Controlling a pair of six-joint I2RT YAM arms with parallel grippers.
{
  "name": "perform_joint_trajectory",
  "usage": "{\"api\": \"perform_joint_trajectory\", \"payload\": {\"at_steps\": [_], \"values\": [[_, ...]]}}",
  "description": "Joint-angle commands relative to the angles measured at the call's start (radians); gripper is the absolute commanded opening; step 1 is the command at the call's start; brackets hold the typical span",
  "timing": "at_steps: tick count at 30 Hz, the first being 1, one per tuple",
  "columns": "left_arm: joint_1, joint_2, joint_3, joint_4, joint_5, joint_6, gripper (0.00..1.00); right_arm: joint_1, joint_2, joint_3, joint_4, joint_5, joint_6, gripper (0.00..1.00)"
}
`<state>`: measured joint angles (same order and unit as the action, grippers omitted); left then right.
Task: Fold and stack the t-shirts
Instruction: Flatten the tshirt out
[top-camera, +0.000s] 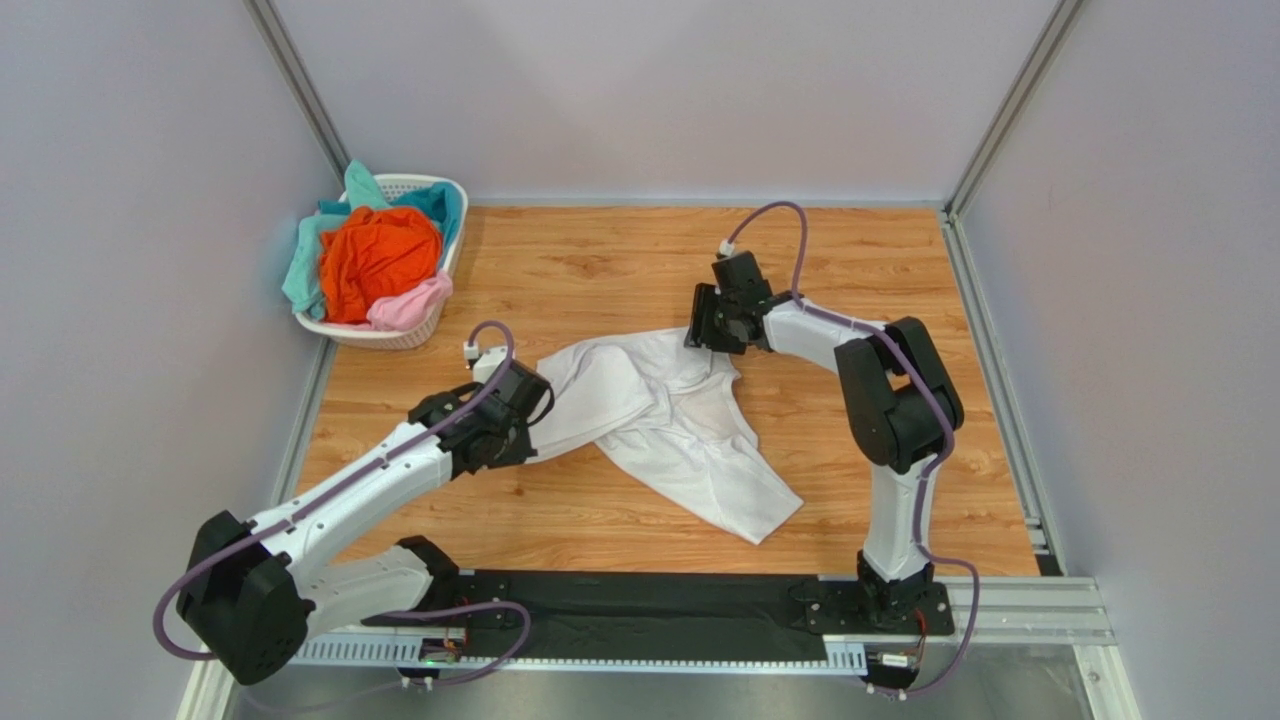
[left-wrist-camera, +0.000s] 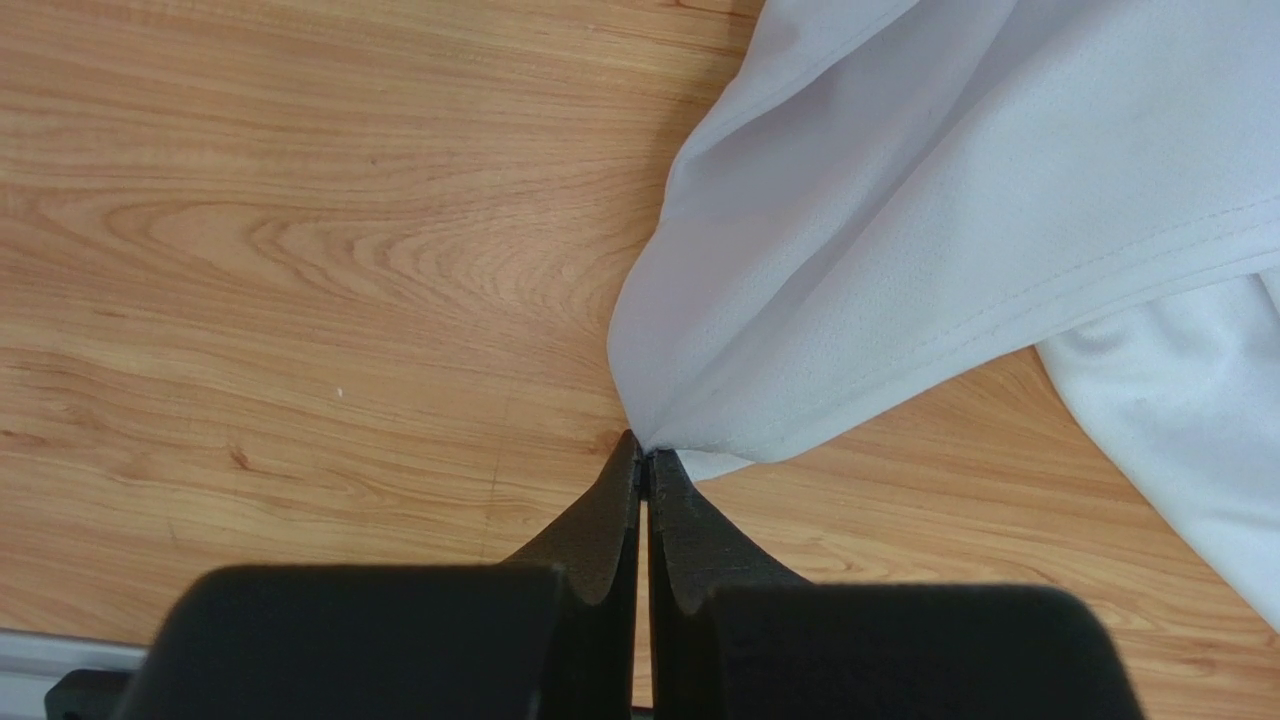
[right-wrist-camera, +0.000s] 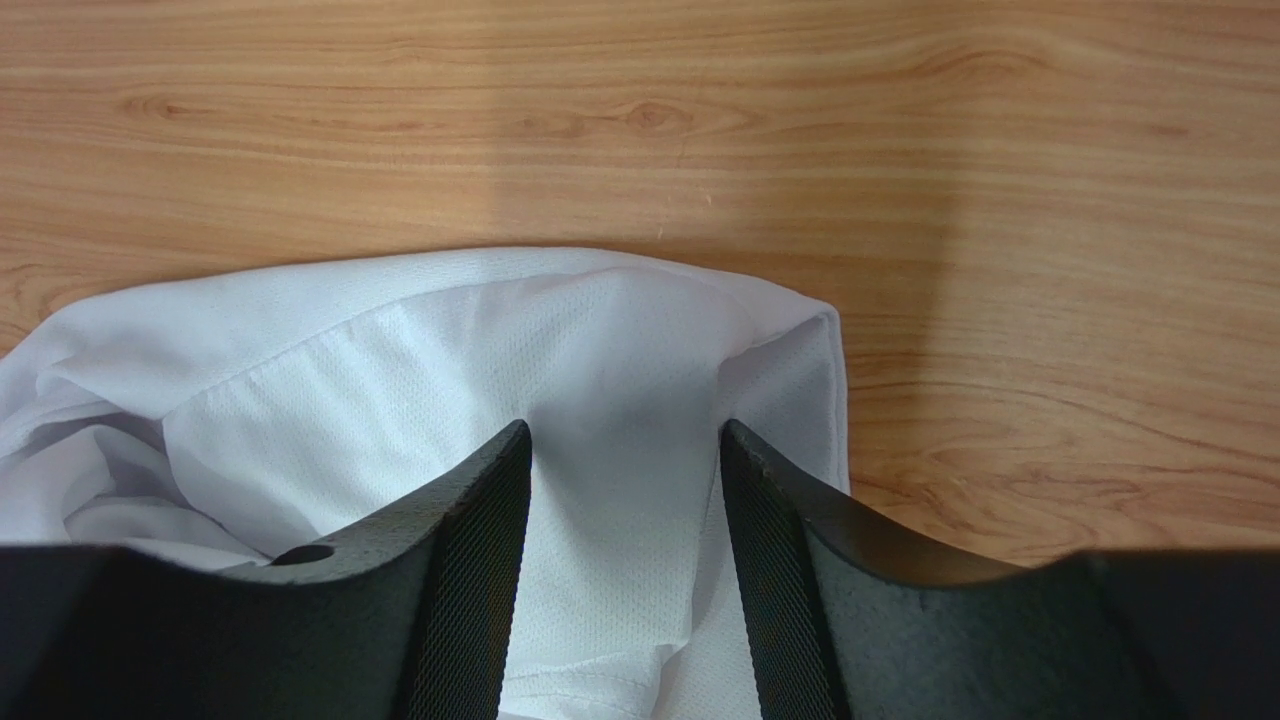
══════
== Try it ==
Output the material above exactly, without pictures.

== Output for this exercise ==
Controlling a pair of six-joint I2RT YAM arms with parallel grippers.
{
  "name": "perform_joint_trajectory",
  "usage": "{\"api\": \"perform_joint_trajectory\", \"payload\": {\"at_steps\": [_], \"values\": [[_, ...]]}}",
  "description": "Joint-angle commands relative to the angles measured at the call's start (radians); gripper is the absolute commanded opening; step 1 is the command at the call's start; brackets hold the typical span",
  "timing": "at_steps: tick count at 30 Hz, the first being 1, one per tuple",
  "columns": "left_arm: joint_1, joint_2, joint_3, joint_4, joint_5, joint_6, gripper (0.00..1.00); right_arm: joint_1, joint_2, joint_3, joint_4, joint_5, joint_6, gripper (0.00..1.00)"
}
`<state>`: measured joint angles (same order and unit as the action, grippers omitted); left then right.
Task: Fold and stack the t-shirts
Instruction: Flatten the tshirt out
[top-camera, +0.000s] 
[left-wrist-camera, +0.000s] 
[right-wrist-camera, +0.000s] 

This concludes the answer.